- **Task description**: All pictures are to be dropped, and the remaining data set down exactly.

*** Raw data ***

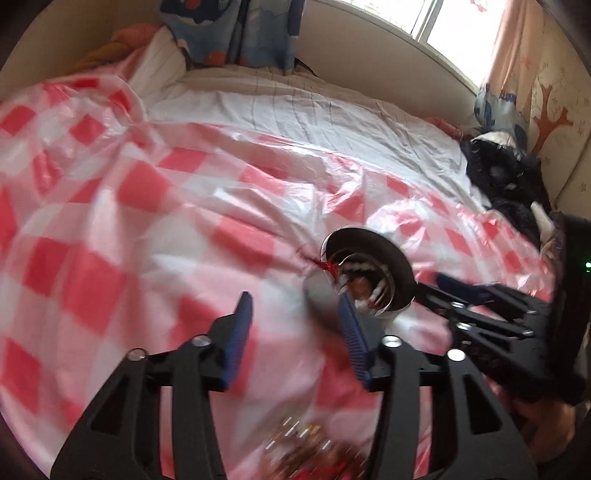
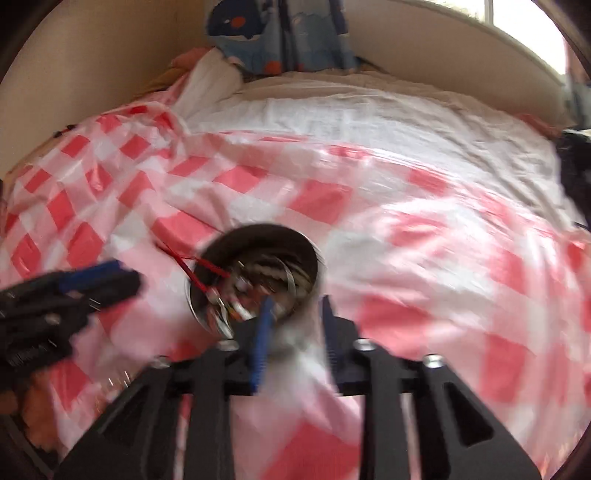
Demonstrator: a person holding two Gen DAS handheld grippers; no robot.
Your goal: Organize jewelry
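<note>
A steel bowl (image 1: 369, 254) stands on the red-and-white checked sheet (image 1: 110, 221), with pearl strands, bangles and a red cord (image 1: 325, 265) hanging over its rim. My left gripper (image 1: 295, 328) hovers open just in front of the bowl, with nothing between its blue pads (image 1: 242, 325). A blurred heap of jewelry (image 1: 306, 443) lies below it. My right gripper (image 1: 428, 295) reaches the bowl's right rim. In the right wrist view the right gripper (image 2: 295, 325) is open astride the bowl's (image 2: 258, 243) near wall, one fingertip (image 2: 264, 317) inside. The left gripper (image 2: 122, 284) is at the left.
The sheet covers a bed with white bedding (image 1: 295, 107) behind it. A dark garment (image 1: 506, 177) lies at the bed's right edge. Blue patterned curtains (image 1: 236, 33) and a window (image 1: 461, 33) stand behind. A person's hand (image 1: 554, 435) holds the right gripper.
</note>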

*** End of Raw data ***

- **Your solution**:
Demonstrator: a person holding two Gen DAS handheld grippers; no robot.
Your goal: Organize jewelry
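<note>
A steel bowl (image 1: 369, 254) stands on the red-and-white checked sheet (image 1: 110, 221), with pearl strands, bangles and a red cord (image 1: 325, 265) hanging over its rim. My left gripper (image 1: 295, 328) hovers open just in front of the bowl, with nothing between its blue pads (image 1: 242, 325). A blurred heap of jewelry (image 1: 306, 443) lies below it. My right gripper (image 1: 428, 295) reaches the bowl's right rim. In the right wrist view the right gripper (image 2: 295, 325) is open astride the bowl's (image 2: 258, 243) near wall, one fingertip (image 2: 264, 317) inside. The left gripper (image 2: 122, 284) is at the left.
The sheet covers a bed with white bedding (image 1: 295, 107) behind it. A dark garment (image 1: 506, 177) lies at the bed's right edge. Blue patterned curtains (image 1: 236, 33) and a window (image 1: 461, 33) stand behind. A person's hand (image 1: 554, 435) holds the right gripper.
</note>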

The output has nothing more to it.